Except that the zoning isn't something imposed on me by the Government. It's a systematic way of clarifying value which reinforces private property rights, and I chose to spend more and purchase where I did because I understood that my investment would be protected.
After the fact changes to zoning are quite different, but zoning allows people to make informed property investments - and they constantly allocate more or less depending on their preferences.
I know libertarians argue about this quite often, but it's not a coincidence that zoning for density and lifestyle affects the value of a property investment. To say that you can have no agreement as to use pretends that the term "location, location, location" is meaningless.
Job security for the Jailers' Union is important.
Isn't this similar to the story of the boy killed by the bus crashing into his bedroom - a bedroom which used to be a porch but had been illegally (i.e. - without permits) converted into a bedroom?
I think the moral of the story is that failure to respect authoritah ends in death.
Don't you see?
Without single use zoning, SOMALIA!!
Have all student workers wear name tags.
Stapled to their earlobes, I hope.
Now why would Reason point out that the 3rd world savages wasn't deported like he was supposed to have been? Isn't he just a "hard working immigrant, doing jobs Americans won't do and helping the economy"?
He didn't belong here in the first place and now 4 people are dead because of our idiotic and dangerously lax immigration policies.
Diversity Kills.
Hey dick, why don't you go somewhere you'll be more welcome.
a guy with a criminal history...
Did your handler not read you that part, Mallory?

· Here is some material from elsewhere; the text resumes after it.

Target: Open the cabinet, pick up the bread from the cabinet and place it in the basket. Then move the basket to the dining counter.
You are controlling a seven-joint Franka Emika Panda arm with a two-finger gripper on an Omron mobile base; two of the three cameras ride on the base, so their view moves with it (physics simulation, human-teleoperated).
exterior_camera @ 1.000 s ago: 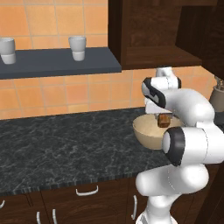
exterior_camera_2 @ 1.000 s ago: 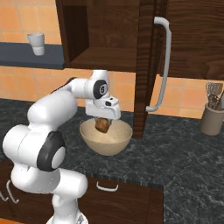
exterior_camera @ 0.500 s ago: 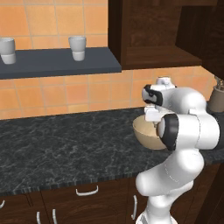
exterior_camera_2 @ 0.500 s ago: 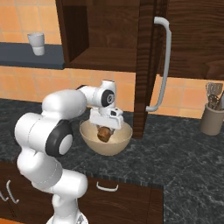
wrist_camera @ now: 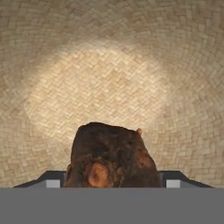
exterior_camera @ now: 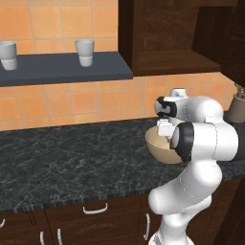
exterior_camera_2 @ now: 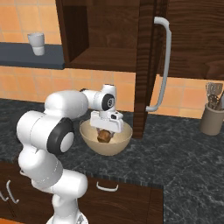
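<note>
My gripper [exterior_camera_2: 105, 132] is lowered into the wide round beige-tan basket [exterior_camera_2: 120, 144], and its two dark fingers [wrist_camera: 52, 178] stand spread on both sides of the small rounded golden-brown bread [wrist_camera: 111, 155]. I cannot tell if the fingers touch the bread. The bread lies inside the basket, on its woven bottom. The basket stands on the black speckled stone desk [exterior_camera_2: 175, 159], just in front of the dark brown wooden cabinet [exterior_camera_2: 105, 33], below it. The cabinet door [exterior_camera_2: 146, 65] with the long silver bar handle [exterior_camera_2: 162, 70] is open, to the right of the basket.
</note>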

What the LA City Council hasn't realized is that people who run unlicensed boarding houses ignore the law in the first place.
When I was looking for a house, it became clear to me that since the permitting process became complex and expensive, more people simply built unlicensed while back when it was simple and cheap, more housing modifications were done legally.
The house in question sold for 25K in 2011? Zillow's estimate is 762K? hrm!
code problems like missing doors and no heat.
Dear LA Regulators,
Is it a code violation if I turn off my thermostat in the winter? Why not?
Follow up question: heating. in LA. seriously? I suppose there's a mandate for snow-chains too?
Fuck You In Advance For Your Response,
fried
nonplussed
With every bone in my body I hate that word. Two meanings, each contradictory.